Node diagnostics consists of checks:

Having compressed and fixed the spring of the lever, you should try to move the anchor along the line of its movement. It should move freely. Possible dirt deposits should be washed off before moving smoothly. In case of physical deformation, it is better to take a new armature or relay completely.

The lever may jam at the connection points with the anchor, bracket or drive coupling as a result of dirt or metal wear in the friction areas. This means that you need to clean off the dirt, sand out scratches, or replace a worn-out part of the assembly.

The relay windings are checked with a tester. For a working winding, the resistance between the control contact and the housing will be shown by the tester to be about 1.5 Ohms. It is impossible to diagnose an interturn closure of a relay at home, therefore, if all the tests were successful, but when +12 V is applied to the relay, the armature does not retract, the relay should be replaced.

The gear can wear out, especially at the ends of the teeth. The gear cannot be restored. The bendix should be replaced.

Motor assembly

The malfunction is manifested by a click of the relay and full output of the bendix, but the rotation of the gear does not begin or may occur jerkily, slowly, with a weak torque.

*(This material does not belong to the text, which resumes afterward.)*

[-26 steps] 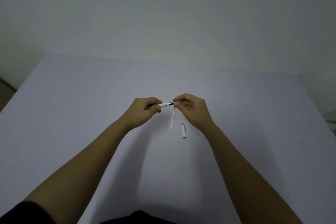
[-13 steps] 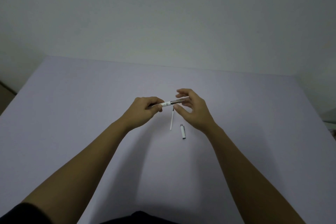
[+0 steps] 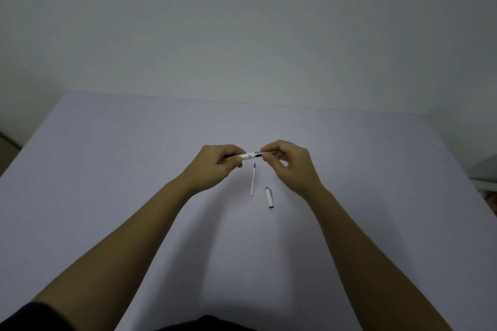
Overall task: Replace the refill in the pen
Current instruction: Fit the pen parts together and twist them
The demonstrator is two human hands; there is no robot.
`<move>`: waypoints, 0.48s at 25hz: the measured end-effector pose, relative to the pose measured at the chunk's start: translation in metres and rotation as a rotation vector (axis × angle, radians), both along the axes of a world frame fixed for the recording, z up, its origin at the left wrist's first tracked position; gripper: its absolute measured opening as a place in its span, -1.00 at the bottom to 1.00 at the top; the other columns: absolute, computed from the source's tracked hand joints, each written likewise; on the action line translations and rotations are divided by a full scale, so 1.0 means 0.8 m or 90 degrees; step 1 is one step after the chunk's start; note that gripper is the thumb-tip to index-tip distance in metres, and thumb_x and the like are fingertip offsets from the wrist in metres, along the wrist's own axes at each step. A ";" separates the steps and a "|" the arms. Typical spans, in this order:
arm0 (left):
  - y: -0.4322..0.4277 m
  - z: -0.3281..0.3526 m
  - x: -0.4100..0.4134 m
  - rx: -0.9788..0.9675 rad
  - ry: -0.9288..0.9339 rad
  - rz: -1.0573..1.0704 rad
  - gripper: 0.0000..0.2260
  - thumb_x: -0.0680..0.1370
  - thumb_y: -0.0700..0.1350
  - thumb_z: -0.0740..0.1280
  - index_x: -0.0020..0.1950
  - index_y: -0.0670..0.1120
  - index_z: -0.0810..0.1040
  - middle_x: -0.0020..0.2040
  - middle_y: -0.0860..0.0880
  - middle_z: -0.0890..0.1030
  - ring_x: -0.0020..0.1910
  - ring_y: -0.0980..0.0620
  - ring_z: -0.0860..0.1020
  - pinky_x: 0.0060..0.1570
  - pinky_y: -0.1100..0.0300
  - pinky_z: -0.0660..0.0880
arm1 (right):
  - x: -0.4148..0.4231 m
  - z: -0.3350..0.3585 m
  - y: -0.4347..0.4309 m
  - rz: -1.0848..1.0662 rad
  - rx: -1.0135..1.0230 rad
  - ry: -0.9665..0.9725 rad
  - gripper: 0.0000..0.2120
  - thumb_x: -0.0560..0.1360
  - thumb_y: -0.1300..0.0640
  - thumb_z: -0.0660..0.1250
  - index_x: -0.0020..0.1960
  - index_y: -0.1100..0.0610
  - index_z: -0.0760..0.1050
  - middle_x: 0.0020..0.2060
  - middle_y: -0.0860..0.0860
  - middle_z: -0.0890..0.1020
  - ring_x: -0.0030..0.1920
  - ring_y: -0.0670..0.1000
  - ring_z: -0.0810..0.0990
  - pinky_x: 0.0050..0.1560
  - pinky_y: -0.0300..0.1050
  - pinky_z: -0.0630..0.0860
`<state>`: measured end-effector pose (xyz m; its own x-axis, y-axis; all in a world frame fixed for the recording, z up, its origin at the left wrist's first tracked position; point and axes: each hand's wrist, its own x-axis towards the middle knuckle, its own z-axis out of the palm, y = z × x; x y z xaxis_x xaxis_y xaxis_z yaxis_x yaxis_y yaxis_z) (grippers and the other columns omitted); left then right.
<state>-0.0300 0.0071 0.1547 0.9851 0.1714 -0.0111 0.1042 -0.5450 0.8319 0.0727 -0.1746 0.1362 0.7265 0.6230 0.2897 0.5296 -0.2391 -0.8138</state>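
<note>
The left hand [image 3: 215, 164] grips the white plastic pen barrel [image 3: 248, 156] with its silver collar, held roughly level above the pale lilac table [image 3: 107, 169]. Half a second earlier the right hand [image 3: 289, 164] was spread open around the front section; now its fingertips [image 3: 265, 152] are pinched on that part again, probably twisting it loose so the refill can be changed. A thin white refill with a dark tip [image 3: 252, 179] lies on the table just below the hands, with the white cap [image 3: 269, 197] just beside it. The barrel itself has scarcely shifted.
</note>
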 end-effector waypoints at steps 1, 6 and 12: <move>0.000 0.001 -0.001 -0.001 -0.001 -0.002 -0.85 0.56 -0.14 0.26 -0.07 -0.02 0.62 -0.45 0.10 0.45 -0.53 0.18 0.34 -0.49 0.41 0.29 | 0.000 0.001 0.000 -0.009 -0.005 0.011 -0.92 0.50 0.15 0.32 -0.09 0.01 0.57 -0.30 -0.13 0.63 -0.24 -0.20 0.64 -0.17 -0.42 0.50; 0.000 0.005 -0.002 0.005 -0.010 0.003 -0.85 0.56 -0.14 0.26 -0.08 0.03 0.61 -0.49 0.19 0.50 -0.51 0.20 0.37 -0.47 0.42 0.30 | -0.002 0.005 -0.002 0.011 0.006 -0.009 -0.74 0.46 0.14 0.36 0.14 0.00 0.50 -0.09 -0.18 0.60 -0.05 -0.19 0.61 0.01 -0.35 0.53; -0.003 0.006 -0.009 0.008 -0.017 -0.014 -0.84 0.56 -0.13 0.26 -0.09 0.07 0.60 -0.45 0.20 0.53 -0.51 0.20 0.37 -0.48 0.44 0.29 | 0.000 0.008 -0.003 -0.001 -0.032 0.012 -0.82 0.53 0.04 0.26 -0.15 0.06 0.59 -0.35 -0.20 0.61 -0.32 -0.22 0.62 -0.24 -0.43 0.46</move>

Without disassembling or even removing, you can find out the functionality of the contact coins. To do this, you must first turn off the power to the on-board network and connect the plus of the battery to the starter wire that goes from the threaded terminal into the housing. If the engine begins to rotate much faster, to repair the starter, you need to remove the starter, disassemble the relay and clean the contacts of the coins and the contact plate.

To clarify other faults, the electric motor must be disassembled and the condition checked:

A malfunction that requires replacement of the brushes is determined by their appearance - high wear, when the force and stroke length of the springs are insufficient for reliable contact with the commutator. It is possible that the brushes are simply dirty - washing will solve the problem. Be sure to measure the lack of conductivity between each brush and the body, in which case the part will have to be replaced.

A commutator that comes into direct contact with the brushes during rotation may have unacceptable wear or contamination. But sometimes the malfunction is in the nature of bridging nearby lamellas with conductive material - metal or coal dust. For repairs, you should clean the gaps between the lamellas and measure the resistance of each pore of adjacent contacts.

The starter clicks but does not crank due to a faulty engine

If, when you try to start the internal combustion engine, you hear a strong click, but the crankshaft does not turn, it is likely that the engine itself is jammed. It must be said that this is one of the most unpleasant things that can happen to a car, but there are many different options here too, and not all of them are very sad. How do we diagnose in this case:

  • set the gear to neutral, remove the starter;
  • Using a large flat screwdriver, we try to turn the crankshaft by the teeth of the flywheel in one direction or the other;
  • look carefully to see if there are any foreign objects or pieces of metal between the teeth and the flywheel housing.

In practice, various defects occur, for example, the aluminum Bendix housing may crack and get between the flywheel and the crankcase. It also happens that some bolt or other metal object flies into the intake manifold, then gets stuck between the cylinder head and the piston. If the bolt gets into the cylinder head, the crankshaft will easily scroll backwards, against rotation, and jam as the crankshaft moves. If a foreign object gets into the cylinder, you cannot start the engine, as there will be a strong knock in the engine, and the piston heads and combustion chambers may be damaged!

A bad option for engine jamming is turning the crankshaft liners; here, when you try to turn it manually, the shaft moves tightly, springs back, but still turns with difficulty. Melting of the liners always leads to a major overhaul of the internal combustion engine; there is no other way out; in the worst case, the cylinder block may be punctured.

Nothing brought early cars closer to mass appeal than the invention of the electric starter: the starting handle was both inconvenient and unsafe. Over more than a hundred years of use, the design of automobile starters has been “polished” almost perfectly, but even now it causes problems. The most typical of them is clicking noises under the hood when starting the engine, but the starter does not turn the engine.

Regardless of the specific design (geared/gearless, with or without a stator winding), the electric starter includes a solenoid relay. This electromechanical unit performs two functions simultaneously:

  1. It pushes the bendix and drive gear forward, allowing it to mesh with the flywheel ring gear.
  2. It relieves the load on the ignition switch contacts: the current consumed by the starter is large, and the solenoid relay allows you to control the starter using a relatively small current.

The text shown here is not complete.